Repeat the whole listing word for word, skipping pictures.

⟨

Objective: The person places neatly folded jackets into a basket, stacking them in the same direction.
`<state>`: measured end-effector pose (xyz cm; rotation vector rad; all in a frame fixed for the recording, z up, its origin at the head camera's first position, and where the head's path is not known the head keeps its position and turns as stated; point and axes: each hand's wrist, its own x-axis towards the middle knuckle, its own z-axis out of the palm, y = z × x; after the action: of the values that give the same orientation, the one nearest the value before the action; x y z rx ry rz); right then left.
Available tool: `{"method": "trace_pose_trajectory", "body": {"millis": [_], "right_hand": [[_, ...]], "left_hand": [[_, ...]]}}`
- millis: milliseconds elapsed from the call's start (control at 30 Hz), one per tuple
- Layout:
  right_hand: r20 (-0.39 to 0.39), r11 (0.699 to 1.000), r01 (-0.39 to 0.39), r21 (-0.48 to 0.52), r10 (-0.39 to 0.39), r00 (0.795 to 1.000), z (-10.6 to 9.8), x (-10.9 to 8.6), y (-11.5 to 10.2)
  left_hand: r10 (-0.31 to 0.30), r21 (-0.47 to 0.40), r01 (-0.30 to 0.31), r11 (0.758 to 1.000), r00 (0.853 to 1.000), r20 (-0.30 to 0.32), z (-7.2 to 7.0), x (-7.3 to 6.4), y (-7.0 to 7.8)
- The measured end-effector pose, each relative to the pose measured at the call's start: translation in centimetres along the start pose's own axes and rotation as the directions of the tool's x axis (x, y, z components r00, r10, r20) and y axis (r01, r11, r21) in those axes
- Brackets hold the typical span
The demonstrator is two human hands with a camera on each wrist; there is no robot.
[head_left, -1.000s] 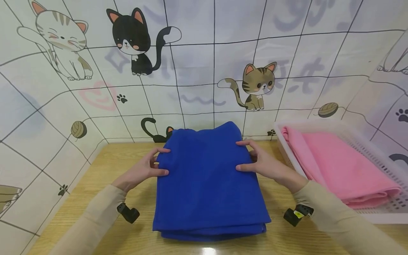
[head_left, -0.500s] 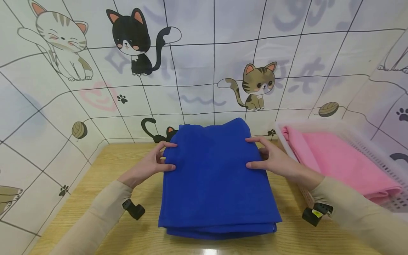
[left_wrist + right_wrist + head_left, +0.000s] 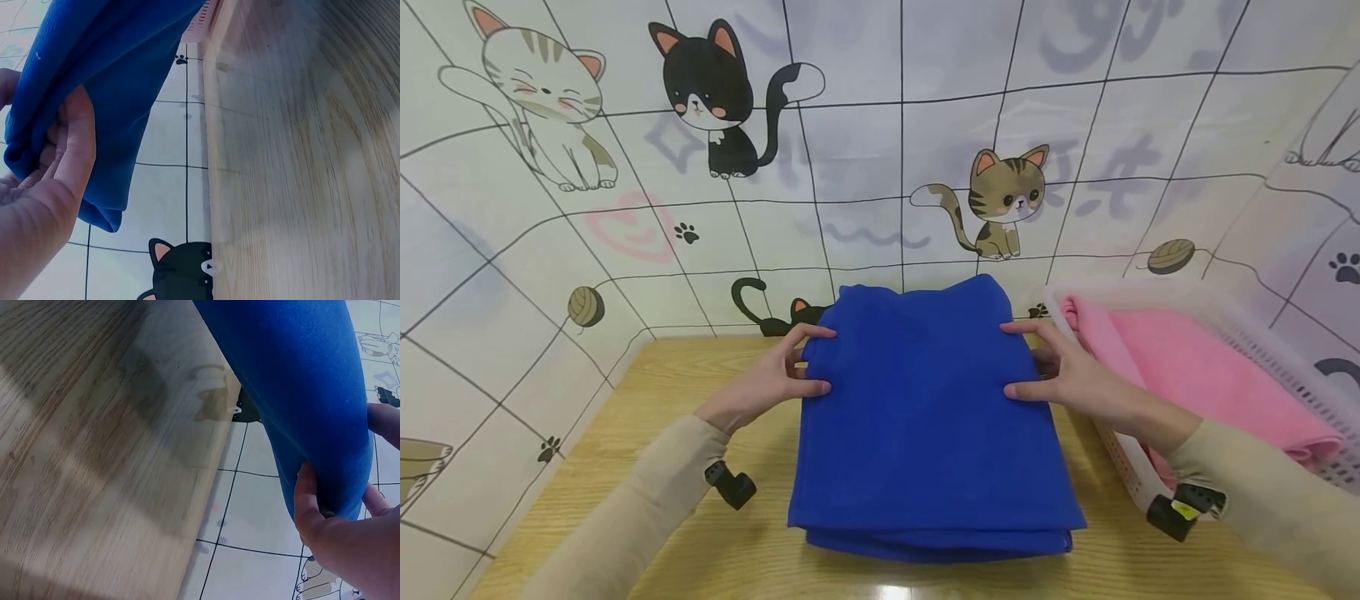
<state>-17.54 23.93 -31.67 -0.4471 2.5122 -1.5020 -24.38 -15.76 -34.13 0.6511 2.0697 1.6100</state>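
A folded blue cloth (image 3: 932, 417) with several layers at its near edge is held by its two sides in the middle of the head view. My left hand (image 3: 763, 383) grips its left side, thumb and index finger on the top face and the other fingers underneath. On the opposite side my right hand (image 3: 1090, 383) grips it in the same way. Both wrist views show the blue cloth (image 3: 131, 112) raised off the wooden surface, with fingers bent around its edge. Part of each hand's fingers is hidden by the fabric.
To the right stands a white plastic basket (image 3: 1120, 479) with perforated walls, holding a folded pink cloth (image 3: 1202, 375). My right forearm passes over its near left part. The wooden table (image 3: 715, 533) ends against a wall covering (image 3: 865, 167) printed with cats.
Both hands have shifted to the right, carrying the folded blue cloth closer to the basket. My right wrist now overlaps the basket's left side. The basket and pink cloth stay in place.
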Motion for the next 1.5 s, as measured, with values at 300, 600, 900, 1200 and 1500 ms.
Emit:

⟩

*ANSWER SECTION*.
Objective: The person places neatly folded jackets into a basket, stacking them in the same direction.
`<state>`: measured end-effector pose (xyz cm; rotation vector rad; all in a frame fixed for the recording, z up, its origin at the head camera's first position, and where the head's path is not known the head keeps its position and turns as stated; point and axes: each hand's wrist, its own x-axis towards the middle knuckle, its own z-axis out of the palm, y = z × x; after the action: of the values that give the same orientation, the one nearest the value before the action; x y z rx ry rz); right then left.
Available tool: `{"method": "trace_pose_trajectory", "body": {"millis": [_], "right_hand": [[_, ...]], "left_hand": [[_, ...]]}}`
- millis: milliseconds elapsed from the call's start (control at 30 Hz), one per tuple
- Layout:
  right_hand: r20 (-0.39 to 0.39), r11 (0.699 to 1.000), r01 (-0.39 to 0.39), r21 (-0.48 to 0.52), r10 (-0.39 to 0.39), r00 (0.795 to 1.000), z (-10.6 to 9.8), x (-10.9 to 8.6), y (-11.5 to 10.2)
  left_hand: r10 (-0.31 to 0.30), r21 (-0.47 to 0.40), r01 (-0.30 to 0.31), r11 (0.758 to 1.000), r00 (0.853 to 1.000), r20 (-0.30 to 0.32), z (-7.2 to 7.0), x (-7.3 to 6.4), y (-7.0 to 7.8)
- The measured end-effector pose, each relative to the pose measured at the call's start: translation in centimetres along the start pose's own axes and rotation as the directions of the tool's x axis (x, y, z components r00, r10, r20) and y axis (r01, r11, r21) in those axes
- Brackets hold the typical span
The demonstrator is two human hands with a camera on each wrist; there is no robot.
[head_left, -1.000s] 
[head_left, -0.500s] 
[left_wrist + right_wrist + head_left, +0.000s] 
<state>-17.54 23.93 -31.67 -0.4471 2.5122 -1.5020 -24.38 -15.76 -34.13 0.6511 2.0697 1.6100</state>
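A folded blue cloth (image 3: 932, 417) with several layers at its near edge is held by its two sides in the middle of the head view. My left hand (image 3: 763, 383) grips its left side, thumb and index finger on the top face and the other fingers underneath. On the opposite side my right hand (image 3: 1090, 383) grips it in the same way. Both wrist views show the blue cloth (image 3: 131, 112) raised off the wooden surface, with fingers bent around its edge. Part of each hand's fingers is hidden by the fabric.
To the right stands a white plastic basket (image 3: 1120, 479) with perforated walls, holding a folded pink cloth (image 3: 1202, 375). My right forearm passes over its near left part. The wooden table (image 3: 715, 533) ends against a wall covering (image 3: 865, 167) printed with cats.
Both hands have shifted to the right, carrying the folded blue cloth closer to the basket. My right wrist now overlaps the basket's left side. The basket and pink cloth stay in place.
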Motion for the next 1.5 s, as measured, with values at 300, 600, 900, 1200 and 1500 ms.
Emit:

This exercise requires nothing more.